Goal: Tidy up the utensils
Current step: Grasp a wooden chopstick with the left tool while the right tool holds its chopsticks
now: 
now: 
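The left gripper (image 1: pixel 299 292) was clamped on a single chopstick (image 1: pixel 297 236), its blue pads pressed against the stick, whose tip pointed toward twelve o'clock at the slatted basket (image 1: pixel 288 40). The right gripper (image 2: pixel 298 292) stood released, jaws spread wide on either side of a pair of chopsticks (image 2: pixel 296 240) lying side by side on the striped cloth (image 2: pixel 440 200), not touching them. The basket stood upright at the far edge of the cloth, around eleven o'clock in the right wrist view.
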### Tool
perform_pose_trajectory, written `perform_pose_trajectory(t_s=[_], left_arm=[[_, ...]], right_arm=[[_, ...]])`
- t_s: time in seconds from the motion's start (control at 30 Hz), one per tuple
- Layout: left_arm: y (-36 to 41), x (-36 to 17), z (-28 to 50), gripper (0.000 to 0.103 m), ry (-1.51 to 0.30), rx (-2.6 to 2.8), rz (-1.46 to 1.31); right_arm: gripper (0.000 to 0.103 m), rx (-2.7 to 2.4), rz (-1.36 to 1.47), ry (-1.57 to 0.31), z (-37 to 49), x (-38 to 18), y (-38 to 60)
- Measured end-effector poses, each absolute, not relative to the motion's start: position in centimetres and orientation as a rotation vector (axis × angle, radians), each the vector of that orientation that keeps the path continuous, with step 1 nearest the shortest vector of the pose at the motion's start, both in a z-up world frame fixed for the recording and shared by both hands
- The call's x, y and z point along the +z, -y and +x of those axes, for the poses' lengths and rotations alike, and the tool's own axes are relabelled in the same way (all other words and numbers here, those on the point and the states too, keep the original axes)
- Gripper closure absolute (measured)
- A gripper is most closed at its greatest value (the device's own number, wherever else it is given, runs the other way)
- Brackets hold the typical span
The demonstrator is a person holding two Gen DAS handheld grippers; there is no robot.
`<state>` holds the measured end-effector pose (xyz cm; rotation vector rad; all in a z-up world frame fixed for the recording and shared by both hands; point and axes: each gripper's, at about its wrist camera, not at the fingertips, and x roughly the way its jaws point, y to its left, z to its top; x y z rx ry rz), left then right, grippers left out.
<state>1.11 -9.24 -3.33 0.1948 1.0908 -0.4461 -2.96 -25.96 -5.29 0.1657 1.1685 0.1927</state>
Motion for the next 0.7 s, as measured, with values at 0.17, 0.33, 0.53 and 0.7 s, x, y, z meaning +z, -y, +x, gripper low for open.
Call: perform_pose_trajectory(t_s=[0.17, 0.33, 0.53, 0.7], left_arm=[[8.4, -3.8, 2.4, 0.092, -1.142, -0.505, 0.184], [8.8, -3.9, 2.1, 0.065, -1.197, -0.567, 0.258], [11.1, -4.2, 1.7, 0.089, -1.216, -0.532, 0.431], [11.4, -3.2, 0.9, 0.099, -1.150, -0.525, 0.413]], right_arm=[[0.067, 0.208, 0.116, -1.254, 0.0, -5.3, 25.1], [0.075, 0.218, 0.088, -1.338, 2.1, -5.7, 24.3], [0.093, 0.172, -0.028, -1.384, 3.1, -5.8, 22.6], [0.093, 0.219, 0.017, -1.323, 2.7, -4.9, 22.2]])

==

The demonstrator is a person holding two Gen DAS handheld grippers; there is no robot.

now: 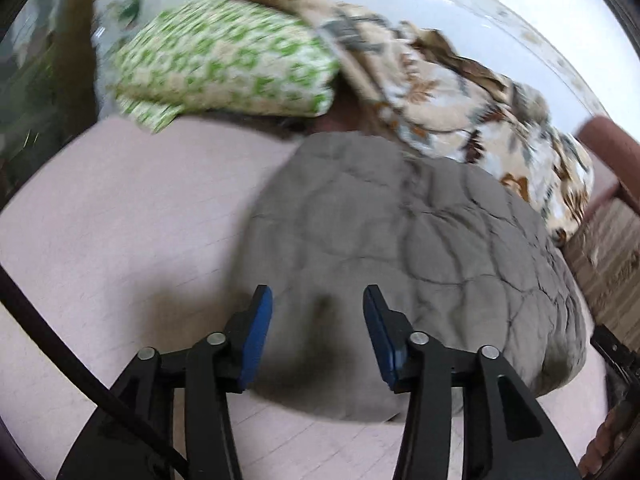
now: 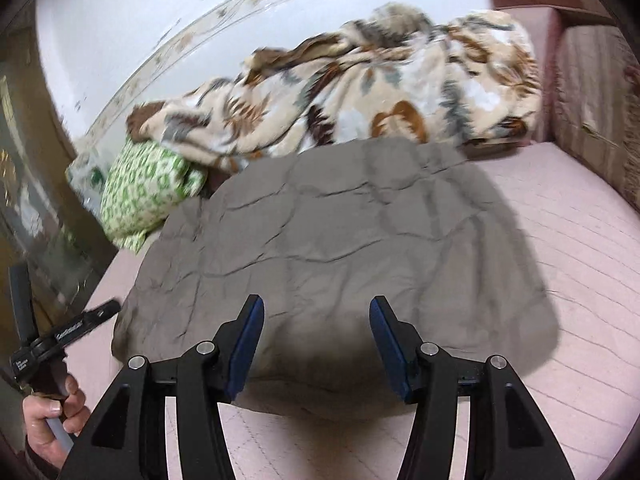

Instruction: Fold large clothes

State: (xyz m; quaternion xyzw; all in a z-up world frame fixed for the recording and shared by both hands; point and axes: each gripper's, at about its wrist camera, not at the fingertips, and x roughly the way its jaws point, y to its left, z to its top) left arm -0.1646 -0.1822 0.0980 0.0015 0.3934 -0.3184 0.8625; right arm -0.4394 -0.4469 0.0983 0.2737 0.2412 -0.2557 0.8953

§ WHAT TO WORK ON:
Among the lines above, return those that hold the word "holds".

§ RESPONSE BOX:
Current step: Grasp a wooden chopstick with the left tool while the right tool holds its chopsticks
`<state>` holds the measured end-effector pose (xyz cm; rotation vector rad; all in a z-up world frame fixed for the recording and shared by both hands; point and axes: each gripper's, at about its wrist camera, not at the fingertips, and x roughly the way its jaws point, y to its left, z to its top; x y z rx ry rz), left then right, grippers left out.

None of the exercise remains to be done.